*DIRECTIONS*: Give back the full listing exactly, setting the pictures aside.

** GIVEN DATA follows **

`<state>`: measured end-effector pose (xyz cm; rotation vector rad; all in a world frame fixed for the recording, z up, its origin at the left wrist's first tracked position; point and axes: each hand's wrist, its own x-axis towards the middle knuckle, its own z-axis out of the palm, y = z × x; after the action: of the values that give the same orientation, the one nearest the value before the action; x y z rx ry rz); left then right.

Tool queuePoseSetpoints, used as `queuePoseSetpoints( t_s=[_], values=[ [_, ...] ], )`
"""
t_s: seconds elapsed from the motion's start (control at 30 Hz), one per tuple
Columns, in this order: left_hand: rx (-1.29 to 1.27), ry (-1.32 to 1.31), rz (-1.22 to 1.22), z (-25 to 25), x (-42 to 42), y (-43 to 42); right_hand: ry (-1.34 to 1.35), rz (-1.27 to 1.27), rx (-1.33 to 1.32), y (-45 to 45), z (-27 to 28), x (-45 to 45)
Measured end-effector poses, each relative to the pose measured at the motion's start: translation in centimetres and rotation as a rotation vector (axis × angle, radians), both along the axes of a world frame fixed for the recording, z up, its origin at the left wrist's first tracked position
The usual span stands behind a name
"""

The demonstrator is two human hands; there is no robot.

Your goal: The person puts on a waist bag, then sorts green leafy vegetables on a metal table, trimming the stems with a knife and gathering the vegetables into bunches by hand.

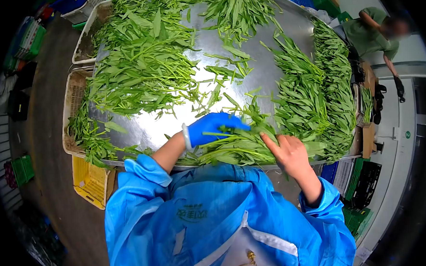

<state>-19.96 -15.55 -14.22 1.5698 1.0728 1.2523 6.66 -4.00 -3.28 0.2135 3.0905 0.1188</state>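
Observation:
My left hand, in a blue glove with a pale bangle at the wrist, is closed around the stems of a bunch of leafy greens at the table's near edge. My right hand is bare and rests on the leafy side of the same bunch, its fingers partly spread over the leaves. A large loose pile of greens covers the left of the metal table. Laid-out rows of greens are on the right. Loose leaves are scattered mid-table.
White crates stand against the table's left side, with a yellow crate below them. Another person in a green shirt is beyond the table at upper right. Green and black crates stand at lower right.

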Motion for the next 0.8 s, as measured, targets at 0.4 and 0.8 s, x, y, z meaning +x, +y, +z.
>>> queuePoseSetpoints(
  t_s=[0.4, 0.8],
  values=[
    [-0.439, -0.705, 0.323, -2.8, -1.7, -4.0, 0.006, -0.356, -0.404, 0.3, 0.3, 0.7],
    [-0.335, -0.843, 0.537, -4.6, -1.1, -3.4, 0.019, -0.525, -0.290, 0.3, -1.4, 1.3]
  ],
)
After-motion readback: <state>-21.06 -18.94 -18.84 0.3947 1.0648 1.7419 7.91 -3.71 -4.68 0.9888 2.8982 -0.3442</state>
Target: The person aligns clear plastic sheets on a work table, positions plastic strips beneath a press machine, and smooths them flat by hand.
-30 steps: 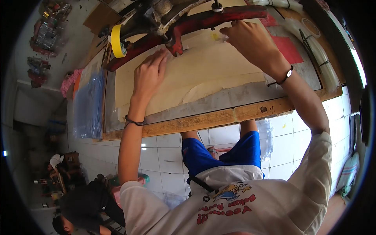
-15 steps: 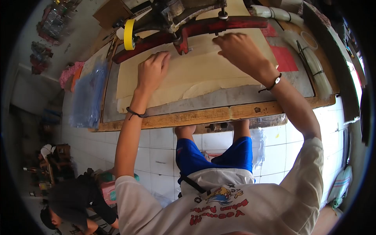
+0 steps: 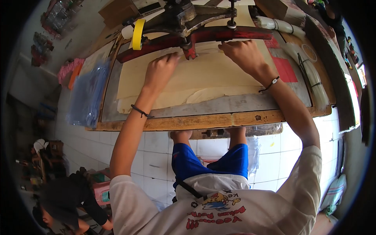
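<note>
My left hand (image 3: pixel 161 69) is closed, its fingertips pinched just below the red bar (image 3: pixel 211 34) of a press-like machine. Right of it, my right hand (image 3: pixel 247 56) is also closed, with curled fingers close under the bar. A faint, clear sheen shows between the two hands, but what the fingers hold is too thin to make out. Both hands are over a tan sheet (image 3: pixel 188 84) with a ragged, torn front edge. Between them a red forked bracket (image 3: pixel 189 51) hangs from the machine's dark metal frame (image 3: pixel 184 17).
A yellow tape roll (image 3: pixel 138 34) hangs at the bar's left. Bluish clear plastic sheets (image 3: pixel 88 94) drape over the left side of the wooden-edged table (image 3: pixel 188 122). Bundled clear plastic (image 3: pixel 313 74) lies at the right. Another person (image 3: pixel 66 199) bends low at bottom left.
My left hand has moved right and slightly up, towards the forked bracket. My right hand stays near the bar, still closed. The whole view has shifted slightly.
</note>
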The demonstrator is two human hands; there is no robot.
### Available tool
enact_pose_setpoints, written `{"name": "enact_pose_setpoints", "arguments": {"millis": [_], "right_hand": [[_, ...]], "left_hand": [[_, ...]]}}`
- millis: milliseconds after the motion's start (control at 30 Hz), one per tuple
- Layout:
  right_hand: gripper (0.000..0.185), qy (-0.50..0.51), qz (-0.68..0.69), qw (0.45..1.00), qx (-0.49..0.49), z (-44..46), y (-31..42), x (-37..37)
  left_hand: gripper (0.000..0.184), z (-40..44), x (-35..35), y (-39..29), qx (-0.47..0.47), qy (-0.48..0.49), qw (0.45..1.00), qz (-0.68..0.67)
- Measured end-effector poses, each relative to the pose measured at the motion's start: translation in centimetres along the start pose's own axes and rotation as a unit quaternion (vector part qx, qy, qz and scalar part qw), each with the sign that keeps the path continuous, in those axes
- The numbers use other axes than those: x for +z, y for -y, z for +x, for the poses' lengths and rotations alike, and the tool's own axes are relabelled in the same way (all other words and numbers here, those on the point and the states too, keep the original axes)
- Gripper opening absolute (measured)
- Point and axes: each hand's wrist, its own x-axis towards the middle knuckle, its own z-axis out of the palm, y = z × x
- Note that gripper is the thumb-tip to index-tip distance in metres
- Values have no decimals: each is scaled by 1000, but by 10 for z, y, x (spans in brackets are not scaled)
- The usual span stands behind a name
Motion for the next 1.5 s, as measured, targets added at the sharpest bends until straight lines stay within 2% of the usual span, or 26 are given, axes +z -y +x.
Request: {"name": "enact_pose_setpoints", "arguments": {"millis": [133,233,267,333,367,467,500,567,700,767,867,900,1000,1033,1133,1167,1267,1400,1500], "right_hand": [[23,-10,-22,1000,1,-3,3,7],[21,71,50,993,74,-1,7,-1],[21,88,69,992,65,-1,5,-4],[21,116,107,986,48,4,4,-20],[24,185,119,973,66,6,0,-31],[30,192,229,951,75,-1,-12,-43],[40,264,234,932,79,0,-16,-51],[45,260,205,941,73,-11,-21,-37],[54,277,171,942,79,-15,-24,-26],[54,247,150,954,75,-16,-26,-19],[51,239,152,955,86,-12,-21,-26],[51,239,159,954,91,-10,-22,-29],[50,235,175,954,63,-14,-36,-23],[52,206,168,962,61,-17,-39,-20],[46,260,162,946,104,-11,-41,-27],[42,222,154,957,102,-13,-39,-23],[40,240,142,952,128,-10,-39,-24],[40,148,133,977,82,-15,-45,-9],[42,180,114,969,128,-16,-39,-3]], "left_hand": [[18,1,5,4,-39,97,994,-41],[27,-2,15,11,-38,52,980,-187],[31,-5,18,13,-45,70,976,-203],[39,-6,19,18,-53,107,966,-230],[41,-7,20,20,-53,120,966,-224],[49,0,19,17,-53,157,964,-207],[50,2,19,17,-53,170,962,-205],[51,6,19,14,-27,174,965,-195],[46,15,14,6,-51,191,967,-160],[43,16,23,17,-36,214,962,-164],[39,24,20,15,-73,231,951,-190],[36,21,24,16,-71,210,959,-175],[37,11,46,36,-17,214,966,-146],[36,20,31,24,-62,188,961,-192],[33,34,12,14,-160,236,934,-214],[31,29,20,14,-142,162,948,-235],[30,33,14,11,-159,196,940,-230],[28,30,25,21,-86,171,955,-227],[26,28,23,17,-56,176,963,-197]]}}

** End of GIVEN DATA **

*SOLUTION FOR THIS TASK*:
`<state>`: measured end-effector pose (xyz cm; rotation vector rad; all in a world frame fixed for the recording, z up, its origin at the left wrist's first tracked position; point and axes: each hand's wrist, its own x-axis towards the middle knuckle, its own z-axis out of the palm, y = z × x; after the action: of the values that give the same orientation, the one nearest the value before the action; x y z rx ry rz); left then right.

Tool queuePoseSetpoints, used as `queuePoseSetpoints( t_s=[_], values=[ [_, ...] ], )`
"""
t_s: seconds elapsed from the motion's start (control at 30 Hz), one per tuple
Columns, in this order: left_hand: rx (-1.29 to 1.27), ry (-1.32 to 1.31), rz (-1.22 to 1.22), z (-25 to 25), x (-42 to 42), y (-43 to 42); right_hand: ry (-1.34 to 1.35), rz (-1.27 to 1.27), rx (-1.33 to 1.32), y (-45 to 45), z (-27 to 28), x (-45 to 45)
Measured end-effector poses, each relative to the pose measured at the motion's start: translation in centimetres and rotation as a rotation vector (axis × angle, radians), both along the axes of a world frame fixed for the recording, z up, its origin at the left wrist's first tracked position
The usual span stands behind a name
"""

The demonstrator is two human hands; there is no robot.

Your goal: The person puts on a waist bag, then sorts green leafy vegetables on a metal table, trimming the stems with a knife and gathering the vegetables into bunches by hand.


<state>-19.96 -15.55 -14.22 1.5698 1.0728 1.2523 6.66 -4.00 -3.28 0.2135 3.0905 0.1188</state>
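Observation:
My left hand, in a blue glove with a pale bangle at the wrist, is closed around the stems of a bunch of leafy greens at the table's near edge. My right hand is bare and rests on the leafy side of the same bunch, its fingers partly spread over the leaves. A large loose pile of greens covers the left of the metal table. Laid-out rows of greens are on the right. Loose leaves are scattered mid-table.
White crates stand against the table's left side, with a yellow crate below them. Another person in a green shirt is beyond the table at upper right. Green and black crates stand at lower right.
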
Motion for the next 0.8 s, as measured, targets at 0.4 and 0.8 s, x, y, z meaning +x, +y, +z.
>>> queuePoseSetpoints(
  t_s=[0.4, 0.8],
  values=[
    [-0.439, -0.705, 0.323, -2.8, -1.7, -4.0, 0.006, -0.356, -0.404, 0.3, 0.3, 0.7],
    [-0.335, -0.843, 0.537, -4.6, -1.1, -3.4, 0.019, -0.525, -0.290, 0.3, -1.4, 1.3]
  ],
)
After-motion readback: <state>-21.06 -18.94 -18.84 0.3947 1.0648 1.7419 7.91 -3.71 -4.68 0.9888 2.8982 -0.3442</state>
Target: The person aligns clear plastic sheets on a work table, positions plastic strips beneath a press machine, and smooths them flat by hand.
-30 steps: 
-15 steps: 
+0 steps: 
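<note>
My left hand (image 3: pixel 161 69) is closed, its fingertips pinched just below the red bar (image 3: pixel 211 34) of a press-like machine. Right of it, my right hand (image 3: pixel 247 56) is also closed, with curled fingers close under the bar. A faint, clear sheen shows between the two hands, but what the fingers hold is too thin to make out. Both hands are over a tan sheet (image 3: pixel 188 84) with a ragged, torn front edge. Between them a red forked bracket (image 3: pixel 189 51) hangs from the machine's dark metal frame (image 3: pixel 184 17).
A yellow tape roll (image 3: pixel 138 34) hangs at the bar's left. Bluish clear plastic sheets (image 3: pixel 88 94) drape over the left side of the wooden-edged table (image 3: pixel 188 122). Bundled clear plastic (image 3: pixel 313 74) lies at the right. Another person (image 3: pixel 66 199) bends low at bottom left.
My left hand has moved right and slightly up, towards the forked bracket. My right hand stays near the bar, still closed. The whole view has shifted slightly.
</note>
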The demonstrator is two human hands; there is no robot.
### Available tool
enact_pose_setpoints, written `{"name": "enact_pose_setpoints", "arguments": {"millis": [_], "right_hand": [[_, ...]], "left_hand": [[_, ...]]}}`
- millis: milliseconds after the motion's start (control at 30 Hz), one per tuple
- Layout:
  right_hand: gripper (0.000..0.185), qy (-0.50..0.51), qz (-0.68..0.69), qw (0.45..1.00), qx (-0.49..0.49), z (-44..46), y (-31..42), x (-37..37)
  left_hand: gripper (0.000..0.184), z (-40..44), x (-35..35), y (-39..29), qx (-0.47..0.47), qy (-0.48..0.49), qw (0.45..1.00), qz (-0.68..0.67)
- Measured end-effector poses, each relative to the pose measured at the motion's start: translation in centimetres along the start pose's own axes and rotation as a unit quaternion (vector part qx, qy, qz and scalar part qw), each with the sign that keeps the path continuous, in those axes
- The numbers use other axes than those: x for +z, y for -y, z for +x, for the poses' lengths and rotations alike, and the tool's own axes are relabelled in the same way (all other words and numbers here, those on the point and the states too, keep the original axes)
- Gripper opening absolute (measured)
- Point and axes: each hand's wrist, its own x-axis towards the middle knuckle, its own z-axis out of the palm, y = z × x
- Note that gripper is the thumb-tip to index-tip distance in metres
- Values have no decimals: each is scaled by 1000, but by 10 for z, y, x (spans in brackets are not scaled)
- The usual span stands behind a name
Motion for the next 1.5 s, as measured, targets added at the sharpest bends until straight lines stay within 2% of the usual span, or 26 are given, axes +z -y +x.
Request: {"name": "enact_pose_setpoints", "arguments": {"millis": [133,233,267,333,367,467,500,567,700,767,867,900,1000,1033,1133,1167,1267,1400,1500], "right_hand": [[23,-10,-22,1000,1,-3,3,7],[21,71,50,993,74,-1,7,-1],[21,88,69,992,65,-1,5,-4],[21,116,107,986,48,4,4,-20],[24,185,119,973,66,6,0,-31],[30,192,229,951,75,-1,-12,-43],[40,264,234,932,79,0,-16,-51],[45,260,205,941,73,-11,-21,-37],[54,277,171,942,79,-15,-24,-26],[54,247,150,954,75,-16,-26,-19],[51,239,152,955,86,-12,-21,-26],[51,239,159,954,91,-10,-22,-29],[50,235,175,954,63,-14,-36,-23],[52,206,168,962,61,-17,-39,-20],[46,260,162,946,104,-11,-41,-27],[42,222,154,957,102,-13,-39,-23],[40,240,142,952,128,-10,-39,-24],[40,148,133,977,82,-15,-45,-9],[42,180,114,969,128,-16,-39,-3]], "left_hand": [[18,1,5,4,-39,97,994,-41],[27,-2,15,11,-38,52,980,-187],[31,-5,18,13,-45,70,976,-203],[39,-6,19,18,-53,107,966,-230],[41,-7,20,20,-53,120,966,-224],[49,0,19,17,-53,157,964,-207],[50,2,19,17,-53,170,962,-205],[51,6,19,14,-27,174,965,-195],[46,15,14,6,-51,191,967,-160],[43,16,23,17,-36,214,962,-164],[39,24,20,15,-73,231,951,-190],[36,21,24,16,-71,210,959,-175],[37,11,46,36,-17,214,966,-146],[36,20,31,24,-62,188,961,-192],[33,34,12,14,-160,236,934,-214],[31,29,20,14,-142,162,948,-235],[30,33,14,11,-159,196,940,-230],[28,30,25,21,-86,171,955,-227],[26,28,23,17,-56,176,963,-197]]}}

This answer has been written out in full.